Introduction/Background Mucoepidermoid Carcinoma (MEC) is an epithelial malignant tumor that was first described as a salivary gland malignancy. Though common in salivary gland, it is extremely rare in the vulva with only 2 cases reported in the English language literature and none yet in the Philippines. The objectives of this case report are to present an extremely rare case of MEC in the vulva and describe its clinico-pathologic characteristics, explain how MEC may occur in this unusual location and discuss its management and other treatment options.

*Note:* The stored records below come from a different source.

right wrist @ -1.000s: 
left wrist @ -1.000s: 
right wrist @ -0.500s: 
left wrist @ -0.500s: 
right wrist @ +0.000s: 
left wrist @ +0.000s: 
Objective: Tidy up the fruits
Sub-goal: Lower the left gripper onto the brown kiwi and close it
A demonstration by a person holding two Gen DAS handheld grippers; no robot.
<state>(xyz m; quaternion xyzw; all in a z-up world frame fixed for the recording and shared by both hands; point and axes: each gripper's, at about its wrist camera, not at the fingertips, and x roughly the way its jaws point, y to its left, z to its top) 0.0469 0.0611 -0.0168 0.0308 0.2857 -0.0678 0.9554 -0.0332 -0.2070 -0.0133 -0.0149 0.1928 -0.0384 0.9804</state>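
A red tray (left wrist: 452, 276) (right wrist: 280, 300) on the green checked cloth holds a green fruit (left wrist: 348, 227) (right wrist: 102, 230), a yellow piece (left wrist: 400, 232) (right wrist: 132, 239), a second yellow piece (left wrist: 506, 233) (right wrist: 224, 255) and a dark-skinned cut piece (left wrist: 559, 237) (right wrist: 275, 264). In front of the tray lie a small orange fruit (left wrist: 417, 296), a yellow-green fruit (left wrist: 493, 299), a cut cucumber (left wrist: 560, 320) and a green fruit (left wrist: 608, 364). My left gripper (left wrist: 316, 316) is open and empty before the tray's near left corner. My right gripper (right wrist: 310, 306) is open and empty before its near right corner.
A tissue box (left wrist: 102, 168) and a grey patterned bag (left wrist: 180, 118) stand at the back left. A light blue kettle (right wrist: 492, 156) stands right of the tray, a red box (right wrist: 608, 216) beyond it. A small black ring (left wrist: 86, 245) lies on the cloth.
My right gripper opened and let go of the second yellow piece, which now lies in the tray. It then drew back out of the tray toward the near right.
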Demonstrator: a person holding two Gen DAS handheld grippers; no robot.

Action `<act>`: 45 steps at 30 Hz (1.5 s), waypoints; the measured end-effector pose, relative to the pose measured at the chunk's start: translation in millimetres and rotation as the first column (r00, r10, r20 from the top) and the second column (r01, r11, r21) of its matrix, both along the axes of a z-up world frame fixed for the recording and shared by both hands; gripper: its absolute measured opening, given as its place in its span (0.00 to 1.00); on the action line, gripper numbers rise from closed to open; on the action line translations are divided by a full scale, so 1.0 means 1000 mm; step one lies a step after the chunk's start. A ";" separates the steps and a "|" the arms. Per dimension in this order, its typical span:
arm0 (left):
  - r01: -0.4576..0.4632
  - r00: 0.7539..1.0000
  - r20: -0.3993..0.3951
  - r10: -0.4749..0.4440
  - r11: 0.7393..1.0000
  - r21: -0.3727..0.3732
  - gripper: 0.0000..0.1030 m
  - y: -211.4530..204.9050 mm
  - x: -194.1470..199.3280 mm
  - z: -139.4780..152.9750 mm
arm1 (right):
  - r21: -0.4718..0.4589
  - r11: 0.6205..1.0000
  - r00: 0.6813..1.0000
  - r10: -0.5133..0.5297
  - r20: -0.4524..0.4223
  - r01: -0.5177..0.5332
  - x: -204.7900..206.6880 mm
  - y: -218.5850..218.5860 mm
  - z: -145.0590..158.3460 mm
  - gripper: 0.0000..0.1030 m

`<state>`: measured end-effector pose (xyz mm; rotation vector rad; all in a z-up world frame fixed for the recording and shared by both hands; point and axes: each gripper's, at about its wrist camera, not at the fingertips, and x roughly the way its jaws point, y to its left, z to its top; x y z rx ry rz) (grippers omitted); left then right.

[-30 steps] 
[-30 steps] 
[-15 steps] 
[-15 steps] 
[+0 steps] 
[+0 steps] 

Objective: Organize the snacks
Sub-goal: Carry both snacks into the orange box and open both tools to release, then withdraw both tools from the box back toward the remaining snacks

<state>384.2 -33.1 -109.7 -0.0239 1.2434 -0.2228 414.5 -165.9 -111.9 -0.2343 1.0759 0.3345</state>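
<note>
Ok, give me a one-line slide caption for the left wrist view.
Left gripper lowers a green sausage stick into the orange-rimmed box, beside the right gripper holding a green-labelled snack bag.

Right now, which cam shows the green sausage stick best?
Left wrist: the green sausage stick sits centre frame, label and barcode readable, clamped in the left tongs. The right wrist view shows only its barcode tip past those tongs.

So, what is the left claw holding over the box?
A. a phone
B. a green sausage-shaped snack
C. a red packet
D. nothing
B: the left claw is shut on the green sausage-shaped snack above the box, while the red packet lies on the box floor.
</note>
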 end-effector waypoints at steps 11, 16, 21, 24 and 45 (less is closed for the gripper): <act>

Methodology This is a case of a 68 year-old woman with a history of vulvar pruritus and vulvar mass at the left labia majora. Punch biopsy and review of slides revealed Invasive Squamous Cell Carcinoma, Non-Keratinizing type. She underwent Radical Vulvectomy and Bilateral Lymph Groin Dissection; Wide Excision of Perineal Area; Protective Transverse Loop Colostomy; Gracilis Myocutaneous Flap with Identification of Right and Left Median Circumflex Artery with a final histopathology report of Primary Cutaneous MEC of the vulva with lymph node metastasis.

Results Due to its low incidence, prognosis and definitive management is still unclear. The patient was started on adjuvant chemotherapy, followed by Intensity Modulated Radiation Therapy, as in other histopathologic diagnosis of advanced stage vulvar carcinoma.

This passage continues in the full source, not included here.